▶ **Problem to solve**:
Print all of the data below exactly as it appears, leaving out every image.

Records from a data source
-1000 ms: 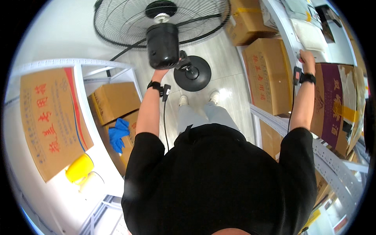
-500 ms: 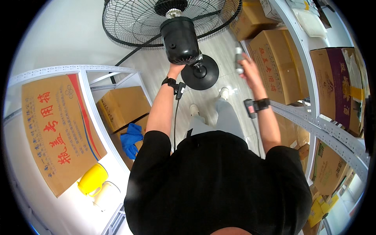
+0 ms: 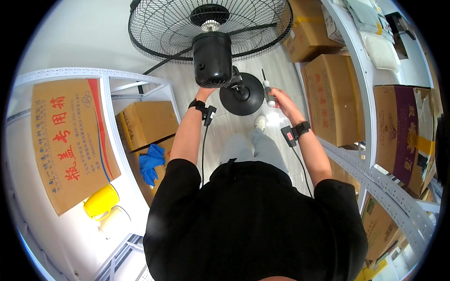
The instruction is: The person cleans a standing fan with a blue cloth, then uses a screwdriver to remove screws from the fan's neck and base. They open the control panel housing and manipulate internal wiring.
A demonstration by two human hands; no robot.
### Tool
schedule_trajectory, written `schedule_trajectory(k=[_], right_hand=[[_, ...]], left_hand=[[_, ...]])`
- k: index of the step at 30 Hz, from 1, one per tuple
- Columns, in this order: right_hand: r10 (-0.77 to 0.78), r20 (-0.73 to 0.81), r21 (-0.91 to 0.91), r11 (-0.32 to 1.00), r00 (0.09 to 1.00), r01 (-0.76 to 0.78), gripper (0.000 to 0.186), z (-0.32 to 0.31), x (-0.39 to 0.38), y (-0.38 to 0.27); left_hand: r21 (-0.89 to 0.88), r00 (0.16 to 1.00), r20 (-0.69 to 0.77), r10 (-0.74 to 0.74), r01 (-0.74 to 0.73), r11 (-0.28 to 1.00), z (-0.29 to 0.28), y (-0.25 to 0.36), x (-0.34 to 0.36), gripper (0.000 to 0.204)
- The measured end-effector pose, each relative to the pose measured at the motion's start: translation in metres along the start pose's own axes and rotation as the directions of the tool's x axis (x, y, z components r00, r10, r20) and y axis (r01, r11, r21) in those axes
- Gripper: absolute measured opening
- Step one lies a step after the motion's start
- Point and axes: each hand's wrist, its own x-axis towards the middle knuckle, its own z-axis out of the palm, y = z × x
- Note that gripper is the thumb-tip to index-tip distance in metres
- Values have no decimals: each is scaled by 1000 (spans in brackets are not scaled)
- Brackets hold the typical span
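A black standing fan is in front of me, with a round wire grille (image 3: 159, 28), a black motor housing (image 3: 212, 58) and a round black base (image 3: 242, 96) on the floor. My left hand (image 3: 204, 92) reaches up against the underside of the motor housing and grips it; its fingers are mostly hidden behind the housing. My right hand (image 3: 282, 97) is just right of the fan's neck. It holds a screwdriver (image 3: 267, 90) with a pale handle, dark shaft pointing up. Both wrists wear black bands with small devices.
White metal shelving (image 3: 105, 100) on my left holds cardboard boxes (image 3: 145, 122), blue gloves (image 3: 151, 161) and a yellow jug (image 3: 101, 201). A white rack (image 3: 361, 79) on my right carries more cardboard boxes (image 3: 328, 98). A black cable (image 3: 161, 65) runs along the floor behind the fan.
My right hand has come down from the right-hand shelf to beside the fan's neck, now holding the screwdriver. My left hand has stayed at the motor housing.
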Motion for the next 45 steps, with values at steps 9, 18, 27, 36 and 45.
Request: schedule_trajectory(k=[9,18,27,36,45], right_hand=[[25,-85,138,990,996,-13,18,-21,-10,10],[95,-65,111,990,993,-87,18,-19,-8,16],[18,-36,125,992,999,-14,22,-5,-1,31],[-42,-40,314,948,998,52,47,35,2,76],[-35,-238,557,813,971,166,48,79,31,151]], left_hand=[[-32,998,10,-54,54,998,-7,13,7,66],[-66,997,7,-81,81,995,-11,13,4,65],[-109,995,13,-102,103,989,-8,9,-4,64],[-506,929,187,-320,371,779,-17,76,6,60],[-498,965,130,-229,263,826,26,25,-22,59]])
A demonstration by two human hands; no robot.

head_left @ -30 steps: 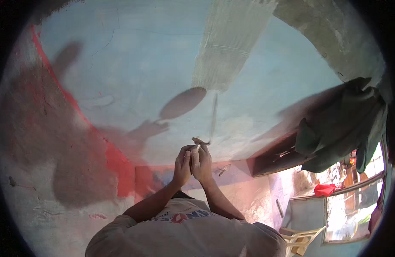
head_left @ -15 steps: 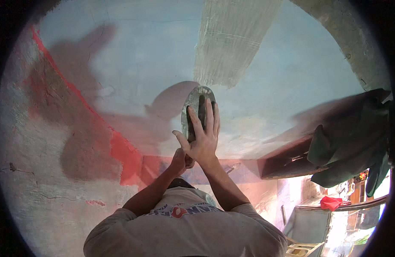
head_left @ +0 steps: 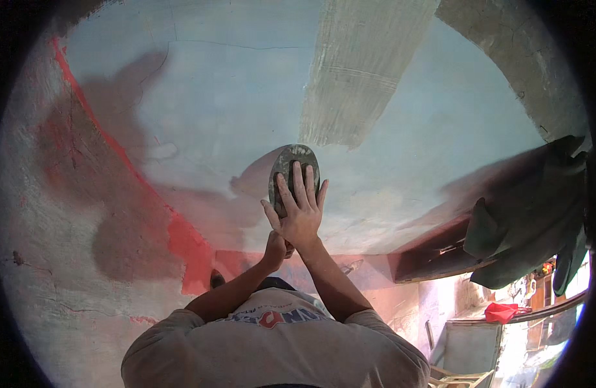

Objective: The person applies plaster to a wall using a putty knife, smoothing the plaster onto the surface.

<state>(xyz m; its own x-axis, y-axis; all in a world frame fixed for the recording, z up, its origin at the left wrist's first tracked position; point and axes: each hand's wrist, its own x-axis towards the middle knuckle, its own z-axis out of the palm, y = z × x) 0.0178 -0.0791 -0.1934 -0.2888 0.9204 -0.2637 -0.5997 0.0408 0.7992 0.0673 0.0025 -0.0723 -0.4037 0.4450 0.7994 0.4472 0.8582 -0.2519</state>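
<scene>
My right hand (head_left: 301,218) lies flat with spread fingers on the back of an oval, plaster-smeared trowel (head_left: 295,152). The thumb stretches out to the left past the plate's edge. Below it, my left hand (head_left: 276,252) is closed around the trowel's lower end; that grip is partly hidden behind my right wrist. The trowel is raised in front of the pale blue wall (head_left: 227,84), its shadow falling on the wall to the left. Whether its face touches the wall cannot be seen. Just above and to the right ends a broad strip of grey plaster (head_left: 353,84).
A red painted band (head_left: 191,249) borders rough grey plaster (head_left: 46,226) at left. At right, a dark cloth (head_left: 537,213) hangs above a ledge. Lower right are a red cloth (head_left: 501,313), a grey panel (head_left: 469,346) and a wooden frame (head_left: 463,378).
Both hands and the trowel have shifted slightly down and left relative to the plaster strip. My right fingers are more spread over the plate. The whole view has also shifted a little.
</scene>
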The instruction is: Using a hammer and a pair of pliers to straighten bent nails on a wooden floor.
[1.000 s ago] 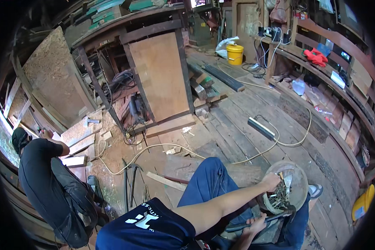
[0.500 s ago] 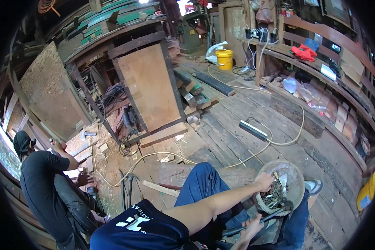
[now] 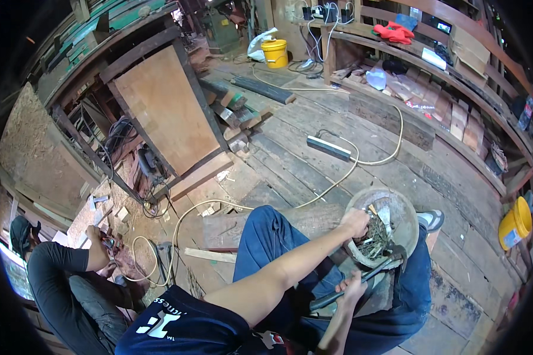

▶ **Answer for this exercise**:
-1000 ms: 
-500 ms: 
+0 ms: 
The instruction is: The person cleans a standing fan with a blue cloth, then uses a screwdriver to remove screws from the fan's neck and base. They open the control panel housing and manipulate internal wiring.
A demonstration by two human hands; no robot.
### Tool
schedule_trajectory, written `schedule_trajectory(k=[_], right_hand=[[_, ...]], left_hand=[[_, ...]])`
- k: index of the step at 30 Hz, from 1, one per tuple
- Columns, in this order: right_hand: r10 (-0.77 to 0.78), r20 (-0.73 to 0.81), r21 (-0.91 to 0.91), r11 (-0.32 to 1.00), r00 (0.09 to 1.00), r01 (-0.76 to 0.78), gripper (0.000 to 0.186), z (-0.32 to 0.31), x (-0.39 to 0.38), y (-0.38 to 0.27); left_hand: r21 (-0.89 to 0.88), r00 (0.16 to 1.00), r20 (-0.69 to 0.77), r10 (-0.74 to 0.74), r01 (-0.74 to 0.73), r11 (-0.28 to 1.00), z (-0.29 to 0.28), y (-0.25 to 0.36), x (-0.34 to 0.36), gripper (0.000 to 0.204)
- The measured end-effector pose, each relative to the pose measured at the motion's start: translation in metres along the start pose's own axes and rotation as the directions of the tool's x axis (x, y, z components r00, r10, r20) and y axis (r01, r11, r21) in those axes
- Gripper: absolute measured opening
- Step one lies a step after the motion's start
- Point and axes: each hand's wrist, its own x-axis towards the middle knuckle, its own z-axis out of the palm, y = z × x
- Note that gripper is the thumb-tip to index-tip distance in metres
- Values have no decimals: each is scaled by 1000 (spans in brackets are not scaled)
- Brackets hold the typical span
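A black standing fan is in front of me, with a round wire grille (image 3: 159, 28), a black motor housing (image 3: 212, 58) and a round black base (image 3: 242, 96) on the floor. My left hand (image 3: 204, 92) reaches up against the underside of the motor housing and grips it; its fingers are mostly hidden behind the housing. My right hand (image 3: 282, 97) is just right of the fan's neck. It holds a screwdriver (image 3: 267, 90) with a pale handle, dark shaft pointing up. Both wrists wear black bands with small devices.
White metal shelving (image 3: 105, 100) on my left holds cardboard boxes (image 3: 145, 122), blue gloves (image 3: 151, 161) and a yellow jug (image 3: 101, 201). A white rack (image 3: 361, 79) on my right carries more cardboard boxes (image 3: 328, 98). A black cable (image 3: 161, 65) runs along the floor behind the fan.
My right hand has come down from the right-hand shelf to beside the fan's neck, now holding the screwdriver. My left hand has stayed at the motor housing.
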Motion for the next 45 steps, with values at steps 9, 18, 27, 36 and 45.
Request: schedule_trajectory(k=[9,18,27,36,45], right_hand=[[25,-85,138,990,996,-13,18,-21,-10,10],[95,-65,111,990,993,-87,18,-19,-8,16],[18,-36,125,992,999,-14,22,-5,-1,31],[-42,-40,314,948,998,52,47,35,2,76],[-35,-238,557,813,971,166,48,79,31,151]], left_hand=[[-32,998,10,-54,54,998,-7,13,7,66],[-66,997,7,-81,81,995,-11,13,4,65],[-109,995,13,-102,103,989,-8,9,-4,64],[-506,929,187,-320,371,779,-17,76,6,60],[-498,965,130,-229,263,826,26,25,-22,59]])
A demonstration by two human hands; no robot.

head_left @ -30 steps: 
head_left @ -15 steps: 
head_left @ +0 steps: 

Objective: The person applies plaster to a wall using a putty knife, smoothing the plaster onto the surface.

<state>(xyz m; its own x-axis, y-axis; all in a world frame fixed for the recording, z up, its origin at the left wrist's first tracked position; point and axes: each hand's wrist, its own x-axis towards the middle knuckle, its own z-axis out of the palm, y = z × x) 0.0178 -0.0791 -0.1934 -0.2888 0.9204 -0.2637 -0.5997 0.0408 0.7992 0.0673 0.0025 -0.0723 -0.4037 0.4450 0.7994 0.4472 0.8582 -0.2519</state>
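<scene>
My right hand (head_left: 301,218) lies flat with spread fingers on the back of an oval, plaster-smeared trowel (head_left: 295,152). The thumb stretches out to the left past the plate's edge. Below it, my left hand (head_left: 276,252) is closed around the trowel's lower end; that grip is partly hidden behind my right wrist. The trowel is raised in front of the pale blue wall (head_left: 227,84), its shadow falling on the wall to the left. Whether its face touches the wall cannot be seen. Just above and to the right ends a broad strip of grey plaster (head_left: 353,84).
A red painted band (head_left: 191,249) borders rough grey plaster (head_left: 46,226) at left. At right, a dark cloth (head_left: 537,213) hangs above a ledge. Lower right are a red cloth (head_left: 501,313), a grey panel (head_left: 469,346) and a wooden frame (head_left: 463,378).
Both hands and the trowel have shifted slightly down and left relative to the plaster strip. My right fingers are more spread over the plate. The whole view has also shifted a little.
</scene>
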The instruction is: Using a hammer and a pair of pliers to straighten bent nails on a wooden floor.
[1.000 s ago] 
[0.500 s ago] 
[now] 

This is the complete answer to the exercise.